What to work on
Copy each line containing "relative" from the listing below.

Provided entries
*** Begin section ***

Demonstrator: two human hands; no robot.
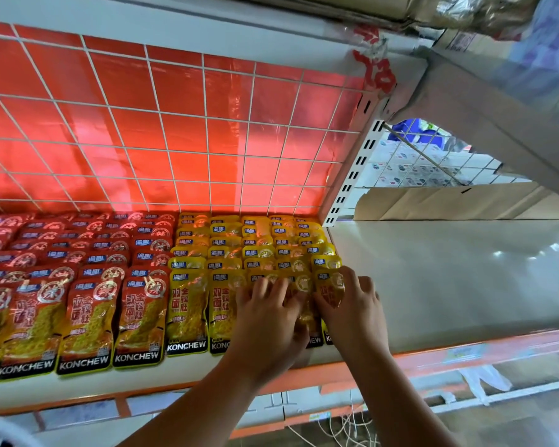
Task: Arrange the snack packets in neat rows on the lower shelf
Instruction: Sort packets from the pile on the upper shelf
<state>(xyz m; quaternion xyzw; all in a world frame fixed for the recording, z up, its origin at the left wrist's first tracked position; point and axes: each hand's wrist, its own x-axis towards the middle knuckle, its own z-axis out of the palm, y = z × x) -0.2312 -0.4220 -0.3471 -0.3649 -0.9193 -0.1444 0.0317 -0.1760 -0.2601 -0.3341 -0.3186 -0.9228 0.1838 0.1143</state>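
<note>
both forearms reach forward onto the lower shelf (433, 285). the left hand (268, 321) lies palm down, fingers spread flat on the front-row yellow snack packets (188, 304). the right hand (352, 308), fingers apart and loosely bent, rests on the rightmost yellow packet (331, 285), gripping nothing.

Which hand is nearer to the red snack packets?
Left. The left hand lies on the yellow packets, right of the red packets; the right hand lies farther right, on the end column.
</note>
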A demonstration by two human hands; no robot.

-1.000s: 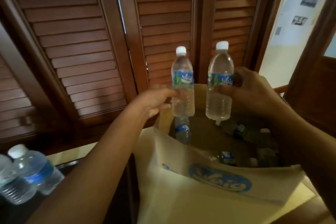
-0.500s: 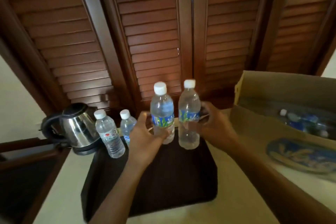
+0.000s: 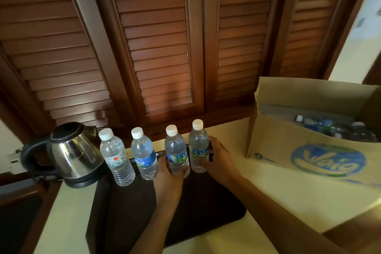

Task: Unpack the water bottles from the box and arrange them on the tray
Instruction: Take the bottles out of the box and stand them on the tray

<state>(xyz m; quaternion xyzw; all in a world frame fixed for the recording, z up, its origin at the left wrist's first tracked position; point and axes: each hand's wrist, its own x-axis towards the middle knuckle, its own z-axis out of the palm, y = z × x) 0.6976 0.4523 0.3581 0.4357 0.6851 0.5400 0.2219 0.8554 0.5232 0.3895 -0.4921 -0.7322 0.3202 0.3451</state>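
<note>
A dark rectangular tray (image 3: 134, 208) lies on the pale counter. Two clear water bottles stand at its far edge: one with a white-and-red label (image 3: 115, 156) and one with a blue label (image 3: 144, 154). My left hand (image 3: 167, 179) is wrapped around a third bottle (image 3: 176, 150), upright at the tray's back. My right hand (image 3: 218, 161) grips a fourth bottle (image 3: 198, 146) just right of it, also upright. The open cardboard box (image 3: 288, 142) stands at the right with several more bottles (image 3: 321, 125) lying inside.
A steel electric kettle (image 3: 70, 154) with a black handle stands left of the tray, close to the leftmost bottle. Brown louvred wooden doors (image 3: 160, 47) rise behind the counter. The counter's left edge drops off beside the kettle.
Both hands carried their bottles from the box leftward to the tray, then lowered them toward its far edge beside the two standing bottles. The view swung left.
</note>
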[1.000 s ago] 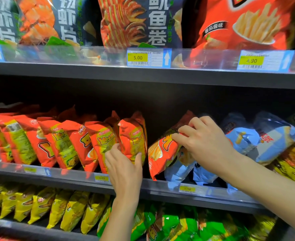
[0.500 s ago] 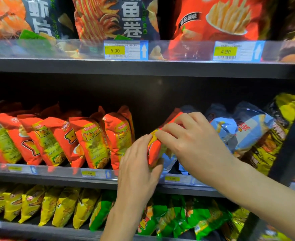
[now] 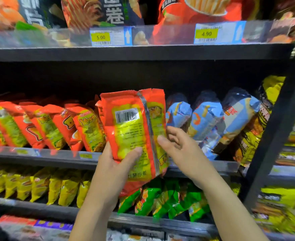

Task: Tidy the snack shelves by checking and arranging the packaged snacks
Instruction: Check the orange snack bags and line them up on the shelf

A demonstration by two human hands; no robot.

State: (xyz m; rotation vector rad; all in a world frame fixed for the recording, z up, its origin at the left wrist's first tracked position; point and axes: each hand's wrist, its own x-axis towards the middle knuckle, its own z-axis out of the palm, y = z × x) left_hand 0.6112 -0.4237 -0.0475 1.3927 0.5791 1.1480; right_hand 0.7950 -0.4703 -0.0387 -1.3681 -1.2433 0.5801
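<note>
Head view: your left hand (image 3: 112, 169) grips the orange bag (image 3: 131, 129); your right hand (image 3: 179, 150) hangs released beside it. Reshelve carelessly and blue bags (image 3: 206, 119) right of it could topple.

I have the held packet (image 3: 132, 133) nearest me, in front of the middle shelf (image 3: 38, 162). The left hand (image 3: 112, 171) grips its lower part from the left; the right hand (image 3: 183, 150) touches its right edge. Behind and to the left, a row of packets (image 3: 47, 126) leans on that shelf; to the right stand other packets (image 3: 206, 119). The top shelf (image 3: 143, 53) runs above; the lower packets (image 3: 38, 185) lie one shelf down.
</note>
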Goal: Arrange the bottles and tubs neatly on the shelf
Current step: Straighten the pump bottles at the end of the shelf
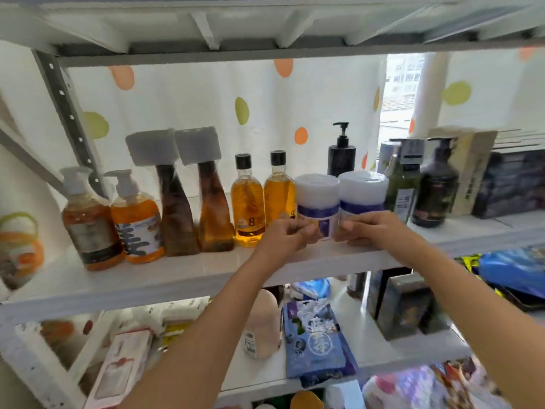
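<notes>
At mid-frame on the shelf (147,278), the left hand (287,236) curls round the base of the left tub (317,193) and the right hand (368,228) round the right tub (363,188); both tubs stand upright side by side near the front edge. Left of them, six amber bottles (247,208) stand in matched pairs, seemingly done. The dark bottles (436,187) bunched at right and the pump bottle (342,157) behind probably need aligning.
</notes>
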### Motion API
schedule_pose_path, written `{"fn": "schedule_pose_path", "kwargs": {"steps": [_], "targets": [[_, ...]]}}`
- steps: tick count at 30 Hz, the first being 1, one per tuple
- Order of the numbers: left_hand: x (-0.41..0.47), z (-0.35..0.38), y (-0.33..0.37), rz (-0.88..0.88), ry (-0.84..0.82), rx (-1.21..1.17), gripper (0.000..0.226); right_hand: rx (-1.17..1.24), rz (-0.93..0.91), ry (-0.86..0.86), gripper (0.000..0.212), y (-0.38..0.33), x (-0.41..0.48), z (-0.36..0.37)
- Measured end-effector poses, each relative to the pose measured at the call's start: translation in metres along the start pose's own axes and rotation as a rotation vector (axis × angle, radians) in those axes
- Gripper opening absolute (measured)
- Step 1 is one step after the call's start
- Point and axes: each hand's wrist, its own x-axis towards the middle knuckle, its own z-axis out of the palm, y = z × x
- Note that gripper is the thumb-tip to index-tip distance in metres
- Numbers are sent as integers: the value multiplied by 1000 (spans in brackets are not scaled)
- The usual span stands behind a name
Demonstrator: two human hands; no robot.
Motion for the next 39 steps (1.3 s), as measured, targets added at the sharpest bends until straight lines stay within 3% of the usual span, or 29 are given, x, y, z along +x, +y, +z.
{"fn": "schedule_pose_path", "kwargs": {"steps": [4, 11, 21, 28, 33, 39], "targets": [[20, 42, 13, -56, 13, -41, 27, 51, 46, -86, 21, 15, 7, -43], [29, 52, 13, -123, 36, -134, 25, 148, 49, -168, 17, 34, 26, -56], [32, 72, 22, -115, -60, -95, 26, 146, 34, -269, 25, 27, 4, -92], [58, 144, 48, -79, -142, -42, 27, 142, 53, -85, 33, 47, -14, -190], [76, 161, 45, -72, -134, -3, 28, 160, 76, -105, 27, 56, -5, -197], [75, 163, 45, -62, -127, 3, 27, 189, 93, -113, 36, 57, -2, -199]]}}
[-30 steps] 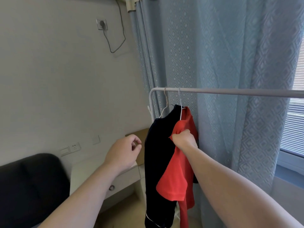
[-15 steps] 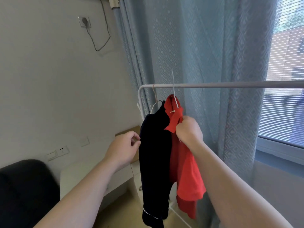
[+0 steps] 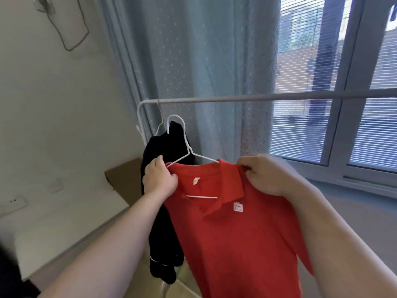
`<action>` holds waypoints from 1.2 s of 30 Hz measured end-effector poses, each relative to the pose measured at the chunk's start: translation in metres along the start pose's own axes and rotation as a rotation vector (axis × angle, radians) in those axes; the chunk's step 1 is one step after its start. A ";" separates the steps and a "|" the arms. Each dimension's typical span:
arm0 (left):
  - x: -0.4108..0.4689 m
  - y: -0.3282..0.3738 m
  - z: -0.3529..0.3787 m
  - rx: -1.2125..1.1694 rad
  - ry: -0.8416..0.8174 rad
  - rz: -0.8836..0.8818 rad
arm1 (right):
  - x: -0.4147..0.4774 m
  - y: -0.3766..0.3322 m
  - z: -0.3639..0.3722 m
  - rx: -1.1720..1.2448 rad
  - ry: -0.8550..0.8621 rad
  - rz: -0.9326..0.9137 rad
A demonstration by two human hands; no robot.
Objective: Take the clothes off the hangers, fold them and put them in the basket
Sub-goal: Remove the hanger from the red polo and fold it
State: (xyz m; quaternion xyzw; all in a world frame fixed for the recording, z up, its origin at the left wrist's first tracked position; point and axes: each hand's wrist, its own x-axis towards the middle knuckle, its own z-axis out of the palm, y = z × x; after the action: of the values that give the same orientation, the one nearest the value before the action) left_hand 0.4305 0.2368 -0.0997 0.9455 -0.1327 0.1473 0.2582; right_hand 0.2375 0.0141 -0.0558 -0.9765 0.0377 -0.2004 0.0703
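Now off the rail (image 3: 257,98): shirt (image 3: 236,233) held up by both shoulders, hanger (image 3: 189,150) inside.
Left hand (image 3: 160,179) curls round one shoulder and the hanger's arm; right hand (image 3: 268,175) pinches the other shoulder near the collar. Cloth looks light and limp (it will slump wherever unheld), so the shoulders seem the right hold while the stiff wire slips out the neck. Behind: black top (image 3: 165,250) on the rail, pale desk (image 3: 64,218) at left, curtain (image 3: 204,61), window (image 3: 300,134); no basket shows.

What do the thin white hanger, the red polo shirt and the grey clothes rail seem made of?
Thin white hanger: likely coated metal wire, smooth; slim bent rod. Red polo shirt: soft matte fabric, probably cotton knit; it drapes and creases. Grey clothes rail: seemingly painted metal tube, dull sheen.
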 end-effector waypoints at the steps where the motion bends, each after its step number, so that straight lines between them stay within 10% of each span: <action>1: -0.003 -0.006 0.002 0.015 -0.044 -0.014 | -0.006 0.003 0.000 0.005 -0.012 0.008; 5: -0.025 -0.013 0.002 -0.164 -0.190 0.005 | -0.022 0.001 0.013 -0.072 -0.052 0.058; 12: -0.067 -0.003 -0.021 -0.519 0.045 0.097 | -0.022 -0.041 0.053 0.106 -0.140 0.027; 22: -0.102 -0.112 -0.087 -0.061 0.174 0.055 | 0.005 -0.153 0.117 0.409 0.018 -0.158; 28: -0.129 -0.155 -0.125 0.049 0.211 -0.020 | 0.010 -0.250 0.178 0.171 0.207 -0.349; 36: -0.200 -0.262 -0.195 0.071 0.381 -0.287 | 0.021 -0.295 0.191 0.580 -0.318 -0.388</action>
State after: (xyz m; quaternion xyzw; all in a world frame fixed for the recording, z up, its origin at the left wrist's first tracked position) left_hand 0.2912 0.5920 -0.1263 0.9184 0.0596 0.2893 0.2634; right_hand 0.3458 0.3271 -0.1768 -0.9239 -0.2176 -0.0584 0.3092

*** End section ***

Written reply
- Measured end-effector poses, each relative to the pose measured at the call's start: translation in metres along the start pose's own axes and rotation as a rotation vector (axis × angle, radians) in those axes
`<action>` holds waypoints from 1.2 s of 30 Hz measured end-effector poses, each relative to the pose measured at the chunk's start: translation in metres along the start pose's own axes and rotation as a rotation vector (axis × angle, radians) in those axes; the chunk's step 1 is one step after its start. A ";" separates the steps and a "|" the arms. Each dimension's typical span:

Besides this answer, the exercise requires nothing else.